WHAT IS NEEDED
Find and copy each line in the material below where the string "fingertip" occurs.

LISTED RECORDS
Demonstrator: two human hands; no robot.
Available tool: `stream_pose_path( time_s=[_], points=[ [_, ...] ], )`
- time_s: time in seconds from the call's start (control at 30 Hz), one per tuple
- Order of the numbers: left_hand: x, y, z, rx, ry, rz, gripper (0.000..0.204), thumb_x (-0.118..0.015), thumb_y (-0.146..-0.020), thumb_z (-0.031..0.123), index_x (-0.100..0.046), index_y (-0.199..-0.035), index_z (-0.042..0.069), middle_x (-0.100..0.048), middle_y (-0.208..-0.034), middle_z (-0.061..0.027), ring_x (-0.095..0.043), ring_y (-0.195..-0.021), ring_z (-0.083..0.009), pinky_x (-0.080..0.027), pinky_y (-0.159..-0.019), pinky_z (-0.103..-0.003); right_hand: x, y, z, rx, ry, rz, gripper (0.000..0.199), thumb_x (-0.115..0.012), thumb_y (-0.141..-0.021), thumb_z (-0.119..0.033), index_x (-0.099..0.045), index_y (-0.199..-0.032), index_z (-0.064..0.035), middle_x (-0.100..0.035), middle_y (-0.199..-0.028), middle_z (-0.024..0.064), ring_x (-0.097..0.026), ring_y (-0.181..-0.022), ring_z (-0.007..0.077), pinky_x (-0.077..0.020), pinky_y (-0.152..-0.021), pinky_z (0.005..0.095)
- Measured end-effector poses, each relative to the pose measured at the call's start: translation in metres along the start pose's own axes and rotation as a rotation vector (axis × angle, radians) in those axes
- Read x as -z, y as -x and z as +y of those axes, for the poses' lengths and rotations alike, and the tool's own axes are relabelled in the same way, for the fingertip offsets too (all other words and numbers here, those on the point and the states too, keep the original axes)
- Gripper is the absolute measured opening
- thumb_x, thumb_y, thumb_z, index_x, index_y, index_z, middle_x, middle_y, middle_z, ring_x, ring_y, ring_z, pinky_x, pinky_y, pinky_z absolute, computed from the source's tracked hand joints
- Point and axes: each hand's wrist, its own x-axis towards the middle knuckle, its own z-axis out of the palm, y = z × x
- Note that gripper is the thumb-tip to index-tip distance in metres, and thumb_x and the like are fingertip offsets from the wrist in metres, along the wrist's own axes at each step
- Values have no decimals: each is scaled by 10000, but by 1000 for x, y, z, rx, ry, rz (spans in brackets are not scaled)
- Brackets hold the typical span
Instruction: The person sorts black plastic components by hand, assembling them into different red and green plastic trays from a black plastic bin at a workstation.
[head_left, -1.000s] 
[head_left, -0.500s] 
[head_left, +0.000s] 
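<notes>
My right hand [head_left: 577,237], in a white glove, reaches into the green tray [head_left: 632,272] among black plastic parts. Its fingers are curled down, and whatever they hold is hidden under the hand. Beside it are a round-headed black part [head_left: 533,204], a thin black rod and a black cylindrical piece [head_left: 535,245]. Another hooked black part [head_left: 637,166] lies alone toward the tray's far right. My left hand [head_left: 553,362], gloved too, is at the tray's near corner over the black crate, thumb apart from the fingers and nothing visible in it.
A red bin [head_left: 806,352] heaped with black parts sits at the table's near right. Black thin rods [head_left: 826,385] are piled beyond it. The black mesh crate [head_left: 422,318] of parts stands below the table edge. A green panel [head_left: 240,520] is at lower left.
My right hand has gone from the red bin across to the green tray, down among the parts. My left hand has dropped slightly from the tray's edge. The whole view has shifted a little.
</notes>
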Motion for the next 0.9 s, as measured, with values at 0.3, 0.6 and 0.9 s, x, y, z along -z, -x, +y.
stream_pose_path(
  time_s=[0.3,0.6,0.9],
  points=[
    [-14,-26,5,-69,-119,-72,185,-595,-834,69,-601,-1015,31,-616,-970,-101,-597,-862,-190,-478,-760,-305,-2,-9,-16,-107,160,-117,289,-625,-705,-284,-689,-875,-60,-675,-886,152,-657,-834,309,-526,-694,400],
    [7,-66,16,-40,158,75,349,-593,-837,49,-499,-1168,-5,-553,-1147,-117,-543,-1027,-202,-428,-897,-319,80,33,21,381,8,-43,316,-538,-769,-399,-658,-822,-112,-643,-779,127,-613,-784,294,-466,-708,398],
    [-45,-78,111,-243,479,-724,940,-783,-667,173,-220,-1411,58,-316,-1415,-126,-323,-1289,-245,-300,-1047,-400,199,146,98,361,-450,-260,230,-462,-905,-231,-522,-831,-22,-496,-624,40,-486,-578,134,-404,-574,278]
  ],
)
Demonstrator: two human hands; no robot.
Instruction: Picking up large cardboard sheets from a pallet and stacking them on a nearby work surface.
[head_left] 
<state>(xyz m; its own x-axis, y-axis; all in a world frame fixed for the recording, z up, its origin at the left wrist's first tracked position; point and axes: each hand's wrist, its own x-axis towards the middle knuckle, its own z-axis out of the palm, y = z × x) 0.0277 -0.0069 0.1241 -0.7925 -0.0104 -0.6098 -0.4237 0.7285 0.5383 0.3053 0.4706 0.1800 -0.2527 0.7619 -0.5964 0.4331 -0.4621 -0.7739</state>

EXERCISE SOLUTION
- Read x as -z, y as -x and z as +y of those axes, for the poses' lengths and rotations alike, and the tool's own axes are relabelled in the same way, for the fingertip offsets too (all other words and numbers here, those on the point and the states too, keep the original axes)
- Note that gripper is the thumb-tip to index-tip distance in metres, and thumb_x and the like are fingertip offsets from the wrist in metres, along the wrist's own axes at each step

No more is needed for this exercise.